=== Section Start ===

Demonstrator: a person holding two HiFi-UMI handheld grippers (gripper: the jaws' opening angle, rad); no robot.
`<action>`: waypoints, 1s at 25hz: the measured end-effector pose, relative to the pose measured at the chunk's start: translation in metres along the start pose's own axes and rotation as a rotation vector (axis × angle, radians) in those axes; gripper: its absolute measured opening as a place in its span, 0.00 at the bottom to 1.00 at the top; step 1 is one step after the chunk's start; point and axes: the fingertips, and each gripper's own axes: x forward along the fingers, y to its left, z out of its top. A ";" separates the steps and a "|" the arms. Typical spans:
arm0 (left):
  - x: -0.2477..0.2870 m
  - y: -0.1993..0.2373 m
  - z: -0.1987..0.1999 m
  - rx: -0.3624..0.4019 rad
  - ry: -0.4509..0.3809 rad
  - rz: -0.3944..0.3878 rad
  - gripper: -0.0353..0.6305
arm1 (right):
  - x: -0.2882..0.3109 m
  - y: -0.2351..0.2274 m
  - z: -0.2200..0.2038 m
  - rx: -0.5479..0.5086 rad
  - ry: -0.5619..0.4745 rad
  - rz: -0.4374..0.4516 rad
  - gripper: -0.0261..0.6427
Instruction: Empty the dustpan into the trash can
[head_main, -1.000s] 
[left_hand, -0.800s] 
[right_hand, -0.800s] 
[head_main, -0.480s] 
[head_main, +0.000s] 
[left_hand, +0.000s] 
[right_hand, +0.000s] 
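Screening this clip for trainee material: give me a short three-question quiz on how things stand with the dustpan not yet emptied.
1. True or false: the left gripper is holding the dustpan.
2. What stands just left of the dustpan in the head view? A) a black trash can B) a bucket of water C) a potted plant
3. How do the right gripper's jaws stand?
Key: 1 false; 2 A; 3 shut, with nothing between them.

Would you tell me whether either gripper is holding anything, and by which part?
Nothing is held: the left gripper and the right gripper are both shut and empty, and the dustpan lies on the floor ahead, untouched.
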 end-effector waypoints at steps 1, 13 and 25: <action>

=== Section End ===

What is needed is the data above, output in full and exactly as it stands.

Demonstrator: a person holding two HiFi-UMI handheld grippers (gripper: the jaws' opening angle, rad); no robot.
`<action>`: waypoints, 1s at 25hz: the measured end-effector pose, relative to the pose measured at the chunk's start: translation in metres along the start pose's own axes and rotation as a rotation vector (axis × angle, radians) in those axes; gripper: its absolute measured opening as a place in its span, 0.00 at the bottom to 1.00 at the top; step 1 is one step after the chunk's start; point and axes: the fingertips, and each gripper's own axes: x forward along the fingers, y to its left, z out of its top. A ";" separates the steps and a "|" the arms. Typical spans:
arm0 (left):
  - x: -0.2477..0.2870 m
  - y: -0.1993..0.2373 m
  - z: -0.1987..0.1999 m
  - rx: -0.3624..0.4019 rad
  - ry: -0.4509..0.3809 rad
  - rz: -0.3944..0.3878 rad
  - gripper: -0.0353..0.6305
arm1 (right):
  - x: -0.2882..0.3109 m
  - y: -0.2351..0.2274 m
  - z: -0.2200..0.2038 m
  - rx: -0.5479..0.5086 rad
  - ry: -0.5619..0.4745 rad
  - rz: -0.4374..0.4516 rad
  - gripper: -0.0261..0.6427
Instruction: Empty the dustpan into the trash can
[head_main, -1.000s] 
[left_hand, -0.800s] 
[right_hand, -0.800s] 
[head_main, -0.480s] 
[head_main, +0.000s] 
[left_hand, +0.000s] 
[right_hand, +0.000s] 
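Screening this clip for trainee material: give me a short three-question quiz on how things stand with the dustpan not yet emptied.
1. True or false: the left gripper is holding the dustpan.
2. What stands just left of the dustpan in the head view? A) a black trash can B) a bucket of water C) a potted plant
3. How do the right gripper's jaws stand?
Key: 1 false; 2 A; 3 shut, with nothing between them.

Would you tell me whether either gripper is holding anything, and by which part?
Nothing is held: the left gripper and the right gripper are both shut and empty, and the dustpan lies on the floor ahead, untouched.
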 end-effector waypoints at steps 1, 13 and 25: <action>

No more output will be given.